[GIVEN ENTRIES]

++++++++++

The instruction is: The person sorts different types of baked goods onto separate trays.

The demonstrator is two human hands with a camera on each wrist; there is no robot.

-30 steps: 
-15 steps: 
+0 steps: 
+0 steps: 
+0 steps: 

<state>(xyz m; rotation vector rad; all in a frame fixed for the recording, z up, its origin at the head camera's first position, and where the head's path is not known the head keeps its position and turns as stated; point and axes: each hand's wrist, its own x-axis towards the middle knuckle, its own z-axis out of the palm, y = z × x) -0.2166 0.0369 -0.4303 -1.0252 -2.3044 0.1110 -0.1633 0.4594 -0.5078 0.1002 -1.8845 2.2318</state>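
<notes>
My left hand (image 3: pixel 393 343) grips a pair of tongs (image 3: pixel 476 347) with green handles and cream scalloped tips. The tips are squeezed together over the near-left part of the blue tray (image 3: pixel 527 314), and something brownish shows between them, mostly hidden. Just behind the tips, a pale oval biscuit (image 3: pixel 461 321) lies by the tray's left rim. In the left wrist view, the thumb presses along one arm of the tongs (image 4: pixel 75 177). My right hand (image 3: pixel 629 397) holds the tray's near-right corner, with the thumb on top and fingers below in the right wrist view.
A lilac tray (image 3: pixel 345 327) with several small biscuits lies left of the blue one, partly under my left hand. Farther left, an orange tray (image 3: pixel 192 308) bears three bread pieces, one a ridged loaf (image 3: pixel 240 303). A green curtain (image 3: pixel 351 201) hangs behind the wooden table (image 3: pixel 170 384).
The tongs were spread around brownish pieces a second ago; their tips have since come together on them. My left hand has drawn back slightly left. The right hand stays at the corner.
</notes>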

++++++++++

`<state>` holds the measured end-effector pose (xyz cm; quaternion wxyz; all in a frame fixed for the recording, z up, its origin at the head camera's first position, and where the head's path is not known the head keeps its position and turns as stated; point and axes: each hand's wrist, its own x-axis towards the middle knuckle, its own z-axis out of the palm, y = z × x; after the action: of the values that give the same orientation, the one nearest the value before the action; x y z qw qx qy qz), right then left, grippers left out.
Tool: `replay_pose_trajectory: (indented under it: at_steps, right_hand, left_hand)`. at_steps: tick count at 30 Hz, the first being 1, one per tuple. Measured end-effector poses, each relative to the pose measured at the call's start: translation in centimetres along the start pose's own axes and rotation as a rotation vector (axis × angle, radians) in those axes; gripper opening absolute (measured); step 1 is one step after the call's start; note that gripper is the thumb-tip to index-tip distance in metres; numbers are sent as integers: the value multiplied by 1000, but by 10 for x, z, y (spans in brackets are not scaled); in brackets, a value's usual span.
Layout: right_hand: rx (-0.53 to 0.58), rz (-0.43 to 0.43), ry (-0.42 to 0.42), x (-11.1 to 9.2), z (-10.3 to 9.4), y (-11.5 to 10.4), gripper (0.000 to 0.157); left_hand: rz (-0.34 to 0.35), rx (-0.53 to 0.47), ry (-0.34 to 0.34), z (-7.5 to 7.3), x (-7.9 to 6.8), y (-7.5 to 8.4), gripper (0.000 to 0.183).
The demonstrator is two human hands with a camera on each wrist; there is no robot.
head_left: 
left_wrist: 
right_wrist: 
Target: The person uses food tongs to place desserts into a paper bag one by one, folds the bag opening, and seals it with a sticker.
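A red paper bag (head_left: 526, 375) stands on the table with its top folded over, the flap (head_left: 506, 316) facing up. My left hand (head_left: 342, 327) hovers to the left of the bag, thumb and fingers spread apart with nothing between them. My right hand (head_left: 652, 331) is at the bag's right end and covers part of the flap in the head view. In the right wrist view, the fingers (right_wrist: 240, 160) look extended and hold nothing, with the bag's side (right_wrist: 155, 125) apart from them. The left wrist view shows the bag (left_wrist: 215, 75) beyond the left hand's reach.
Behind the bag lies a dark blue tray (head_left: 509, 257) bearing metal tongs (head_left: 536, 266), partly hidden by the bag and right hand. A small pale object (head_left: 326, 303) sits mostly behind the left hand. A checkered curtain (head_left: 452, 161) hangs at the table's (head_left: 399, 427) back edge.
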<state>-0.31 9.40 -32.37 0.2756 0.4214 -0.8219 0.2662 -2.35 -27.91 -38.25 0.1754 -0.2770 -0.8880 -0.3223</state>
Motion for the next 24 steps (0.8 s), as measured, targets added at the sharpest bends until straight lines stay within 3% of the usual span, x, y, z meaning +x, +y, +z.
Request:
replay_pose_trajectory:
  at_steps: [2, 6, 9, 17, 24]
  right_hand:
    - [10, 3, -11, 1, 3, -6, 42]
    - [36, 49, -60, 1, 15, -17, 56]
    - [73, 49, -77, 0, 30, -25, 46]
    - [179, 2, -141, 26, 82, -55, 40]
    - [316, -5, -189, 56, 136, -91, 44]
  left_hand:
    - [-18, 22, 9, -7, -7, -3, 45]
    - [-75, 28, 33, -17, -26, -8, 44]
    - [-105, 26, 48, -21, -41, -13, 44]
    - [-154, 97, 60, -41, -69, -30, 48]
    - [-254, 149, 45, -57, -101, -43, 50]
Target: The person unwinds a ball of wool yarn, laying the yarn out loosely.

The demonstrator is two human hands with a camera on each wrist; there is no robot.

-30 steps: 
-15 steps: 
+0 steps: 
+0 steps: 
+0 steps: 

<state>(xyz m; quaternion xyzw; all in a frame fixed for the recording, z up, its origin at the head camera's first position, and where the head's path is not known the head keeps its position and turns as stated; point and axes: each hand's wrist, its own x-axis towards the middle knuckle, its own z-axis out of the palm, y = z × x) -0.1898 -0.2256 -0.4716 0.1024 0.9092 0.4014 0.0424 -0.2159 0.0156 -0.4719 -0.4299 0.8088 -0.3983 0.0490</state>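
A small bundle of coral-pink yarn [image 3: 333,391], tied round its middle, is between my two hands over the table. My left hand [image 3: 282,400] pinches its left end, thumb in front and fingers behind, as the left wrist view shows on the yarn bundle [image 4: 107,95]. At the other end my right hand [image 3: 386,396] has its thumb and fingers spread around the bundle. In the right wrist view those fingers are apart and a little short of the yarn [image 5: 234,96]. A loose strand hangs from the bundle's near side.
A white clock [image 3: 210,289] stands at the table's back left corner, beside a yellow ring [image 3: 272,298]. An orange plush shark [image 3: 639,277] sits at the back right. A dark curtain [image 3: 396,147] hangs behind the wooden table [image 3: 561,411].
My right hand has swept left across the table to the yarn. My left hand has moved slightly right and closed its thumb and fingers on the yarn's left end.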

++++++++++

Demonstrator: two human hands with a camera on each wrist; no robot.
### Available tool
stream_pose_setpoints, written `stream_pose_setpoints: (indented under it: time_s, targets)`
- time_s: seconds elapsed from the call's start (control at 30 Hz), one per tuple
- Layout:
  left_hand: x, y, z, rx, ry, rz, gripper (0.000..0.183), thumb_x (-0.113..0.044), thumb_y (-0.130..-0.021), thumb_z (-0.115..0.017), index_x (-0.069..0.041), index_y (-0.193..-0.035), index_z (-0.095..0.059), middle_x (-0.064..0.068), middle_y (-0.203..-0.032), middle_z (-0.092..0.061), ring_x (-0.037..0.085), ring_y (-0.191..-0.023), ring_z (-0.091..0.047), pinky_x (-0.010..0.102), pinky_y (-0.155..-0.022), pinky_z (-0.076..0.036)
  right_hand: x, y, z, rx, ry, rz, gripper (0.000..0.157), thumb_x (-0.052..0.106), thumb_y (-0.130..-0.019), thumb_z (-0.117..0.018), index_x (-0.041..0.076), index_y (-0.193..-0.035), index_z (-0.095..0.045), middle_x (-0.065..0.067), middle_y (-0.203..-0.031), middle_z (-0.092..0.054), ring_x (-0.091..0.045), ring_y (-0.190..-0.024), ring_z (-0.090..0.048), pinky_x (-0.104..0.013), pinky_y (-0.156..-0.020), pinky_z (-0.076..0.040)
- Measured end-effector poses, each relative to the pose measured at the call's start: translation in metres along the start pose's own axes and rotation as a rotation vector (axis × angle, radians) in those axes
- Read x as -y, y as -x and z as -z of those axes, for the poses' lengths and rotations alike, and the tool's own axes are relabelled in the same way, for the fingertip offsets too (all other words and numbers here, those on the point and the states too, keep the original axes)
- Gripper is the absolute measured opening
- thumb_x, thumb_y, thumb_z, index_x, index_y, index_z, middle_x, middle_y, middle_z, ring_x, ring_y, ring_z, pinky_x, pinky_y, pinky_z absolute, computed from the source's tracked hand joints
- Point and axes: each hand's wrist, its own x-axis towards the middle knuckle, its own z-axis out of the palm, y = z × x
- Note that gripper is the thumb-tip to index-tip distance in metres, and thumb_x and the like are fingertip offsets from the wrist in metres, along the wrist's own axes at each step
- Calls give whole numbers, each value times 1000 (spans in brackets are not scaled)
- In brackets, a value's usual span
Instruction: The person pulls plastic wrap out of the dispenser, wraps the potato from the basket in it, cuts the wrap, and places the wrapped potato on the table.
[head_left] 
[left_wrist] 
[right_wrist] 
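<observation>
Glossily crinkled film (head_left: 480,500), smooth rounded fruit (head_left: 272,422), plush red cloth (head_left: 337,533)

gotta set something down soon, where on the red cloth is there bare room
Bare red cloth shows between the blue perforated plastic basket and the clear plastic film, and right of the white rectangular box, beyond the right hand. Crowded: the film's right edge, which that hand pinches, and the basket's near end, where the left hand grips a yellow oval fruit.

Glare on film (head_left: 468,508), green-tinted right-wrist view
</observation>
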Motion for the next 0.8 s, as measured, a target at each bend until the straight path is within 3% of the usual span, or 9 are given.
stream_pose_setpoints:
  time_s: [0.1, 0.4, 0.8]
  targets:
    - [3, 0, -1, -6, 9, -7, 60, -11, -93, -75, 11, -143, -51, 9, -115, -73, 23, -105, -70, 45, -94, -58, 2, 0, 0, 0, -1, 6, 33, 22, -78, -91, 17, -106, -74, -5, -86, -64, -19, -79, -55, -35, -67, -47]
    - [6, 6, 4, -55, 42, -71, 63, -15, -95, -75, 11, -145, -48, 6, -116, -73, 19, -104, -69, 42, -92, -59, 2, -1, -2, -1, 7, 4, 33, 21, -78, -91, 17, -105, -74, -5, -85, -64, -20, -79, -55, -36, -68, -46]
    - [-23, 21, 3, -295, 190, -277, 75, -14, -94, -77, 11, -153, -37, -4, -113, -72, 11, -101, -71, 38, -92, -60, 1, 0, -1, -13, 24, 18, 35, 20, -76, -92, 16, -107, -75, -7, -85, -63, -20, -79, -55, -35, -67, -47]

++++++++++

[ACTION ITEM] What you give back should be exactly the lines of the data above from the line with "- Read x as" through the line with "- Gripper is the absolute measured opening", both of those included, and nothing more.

[FINAL ANSWER]
- Read x as -y, y as -x and z as -z of those axes, for the poses' lengths and rotations alike, and the tool's own axes are relabelled in the same way, for the fingertip offsets too (all other words and numbers here, those on the point and the states too, keep the original axes)
- Gripper is the absolute measured opening

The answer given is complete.